Directions for this task
From the entries below, output the line with "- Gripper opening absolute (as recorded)" and each following line up to and including the line with "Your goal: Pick", exactly as written.

======== Records for this exercise ========

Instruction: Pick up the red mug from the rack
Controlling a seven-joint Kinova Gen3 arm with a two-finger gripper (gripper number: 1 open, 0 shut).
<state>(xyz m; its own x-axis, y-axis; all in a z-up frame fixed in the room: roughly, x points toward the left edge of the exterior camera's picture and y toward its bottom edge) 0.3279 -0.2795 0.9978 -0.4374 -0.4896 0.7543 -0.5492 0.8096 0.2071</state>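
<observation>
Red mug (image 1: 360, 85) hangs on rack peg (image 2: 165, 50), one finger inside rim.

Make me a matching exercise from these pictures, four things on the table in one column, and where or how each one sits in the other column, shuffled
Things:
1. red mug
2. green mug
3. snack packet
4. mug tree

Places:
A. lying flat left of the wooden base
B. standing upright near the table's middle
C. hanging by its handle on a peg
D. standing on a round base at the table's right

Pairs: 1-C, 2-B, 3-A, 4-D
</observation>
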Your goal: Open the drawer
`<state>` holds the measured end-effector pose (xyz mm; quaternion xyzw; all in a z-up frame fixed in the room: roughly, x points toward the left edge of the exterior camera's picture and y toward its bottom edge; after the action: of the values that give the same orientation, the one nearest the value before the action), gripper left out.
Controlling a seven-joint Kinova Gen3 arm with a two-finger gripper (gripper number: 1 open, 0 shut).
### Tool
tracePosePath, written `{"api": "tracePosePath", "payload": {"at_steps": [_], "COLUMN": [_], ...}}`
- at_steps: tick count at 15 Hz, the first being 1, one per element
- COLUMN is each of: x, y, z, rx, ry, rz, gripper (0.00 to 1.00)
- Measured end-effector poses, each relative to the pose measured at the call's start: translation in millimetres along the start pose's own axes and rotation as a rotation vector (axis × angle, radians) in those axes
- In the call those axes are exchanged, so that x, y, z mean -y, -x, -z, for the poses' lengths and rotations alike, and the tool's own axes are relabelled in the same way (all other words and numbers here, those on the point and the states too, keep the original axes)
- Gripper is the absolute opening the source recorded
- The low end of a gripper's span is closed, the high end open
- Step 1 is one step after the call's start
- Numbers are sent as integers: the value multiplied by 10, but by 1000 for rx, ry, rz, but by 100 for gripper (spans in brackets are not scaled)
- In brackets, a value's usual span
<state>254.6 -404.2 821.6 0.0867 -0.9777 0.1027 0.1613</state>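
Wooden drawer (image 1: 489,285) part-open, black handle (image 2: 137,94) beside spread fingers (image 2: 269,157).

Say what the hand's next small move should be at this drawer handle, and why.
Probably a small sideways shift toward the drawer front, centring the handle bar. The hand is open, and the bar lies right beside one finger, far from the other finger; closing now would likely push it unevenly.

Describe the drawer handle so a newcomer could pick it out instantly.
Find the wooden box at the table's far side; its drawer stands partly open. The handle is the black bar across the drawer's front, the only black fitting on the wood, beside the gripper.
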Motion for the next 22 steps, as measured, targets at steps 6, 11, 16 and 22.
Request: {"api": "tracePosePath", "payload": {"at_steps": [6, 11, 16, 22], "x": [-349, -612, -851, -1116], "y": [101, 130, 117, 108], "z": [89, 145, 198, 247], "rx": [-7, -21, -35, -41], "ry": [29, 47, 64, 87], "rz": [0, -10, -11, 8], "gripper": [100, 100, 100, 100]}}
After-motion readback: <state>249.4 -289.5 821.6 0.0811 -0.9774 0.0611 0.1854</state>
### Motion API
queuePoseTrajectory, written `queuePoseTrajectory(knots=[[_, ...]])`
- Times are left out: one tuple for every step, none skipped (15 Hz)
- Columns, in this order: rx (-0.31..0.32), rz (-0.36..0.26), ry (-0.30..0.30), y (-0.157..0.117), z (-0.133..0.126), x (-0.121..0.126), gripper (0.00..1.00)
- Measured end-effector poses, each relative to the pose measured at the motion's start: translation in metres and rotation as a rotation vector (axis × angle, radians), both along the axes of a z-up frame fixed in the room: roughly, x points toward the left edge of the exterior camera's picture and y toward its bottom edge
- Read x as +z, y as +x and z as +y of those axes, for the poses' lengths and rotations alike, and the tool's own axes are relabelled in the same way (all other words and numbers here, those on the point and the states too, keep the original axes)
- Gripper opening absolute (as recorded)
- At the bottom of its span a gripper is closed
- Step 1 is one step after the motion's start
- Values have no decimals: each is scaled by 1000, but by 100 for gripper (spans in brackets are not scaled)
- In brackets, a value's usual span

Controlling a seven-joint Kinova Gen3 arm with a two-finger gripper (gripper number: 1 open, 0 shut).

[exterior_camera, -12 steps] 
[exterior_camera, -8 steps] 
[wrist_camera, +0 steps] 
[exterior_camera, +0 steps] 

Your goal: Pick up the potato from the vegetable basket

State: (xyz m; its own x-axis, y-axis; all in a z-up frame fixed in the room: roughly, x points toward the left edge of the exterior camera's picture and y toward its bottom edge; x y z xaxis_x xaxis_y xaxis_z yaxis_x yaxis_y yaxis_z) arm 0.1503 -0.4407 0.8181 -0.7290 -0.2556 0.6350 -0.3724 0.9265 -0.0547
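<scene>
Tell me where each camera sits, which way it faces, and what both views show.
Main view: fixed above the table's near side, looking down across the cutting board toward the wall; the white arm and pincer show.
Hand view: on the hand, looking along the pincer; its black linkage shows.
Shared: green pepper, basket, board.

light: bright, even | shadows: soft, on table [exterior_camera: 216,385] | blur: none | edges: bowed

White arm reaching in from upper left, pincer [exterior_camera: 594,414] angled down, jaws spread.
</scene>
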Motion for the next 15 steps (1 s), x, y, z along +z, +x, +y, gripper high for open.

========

Expected output
- Gripper opening absolute (as recorded)
- At the bottom of its span a gripper is closed
- Step 1 is one step after the motion's start
- Values have no decimals: each is scaled by 1000, but by 100 for gripper (spans in brackets are not scaled)
- In brackets, a value's usual span

Controlling a seven-joint Kinova Gen3 arm with a two-finger gripper (gripper number: 1 open, 0 shut).

[exterior_camera, -12 steps] 
[exterior_camera, -8 steps] 
[wrist_camera, +0 steps] 
[exterior_camera, +0 steps] 

Your goal: Pick up the potato from the vegetable basket

No more output is expected for this exercise.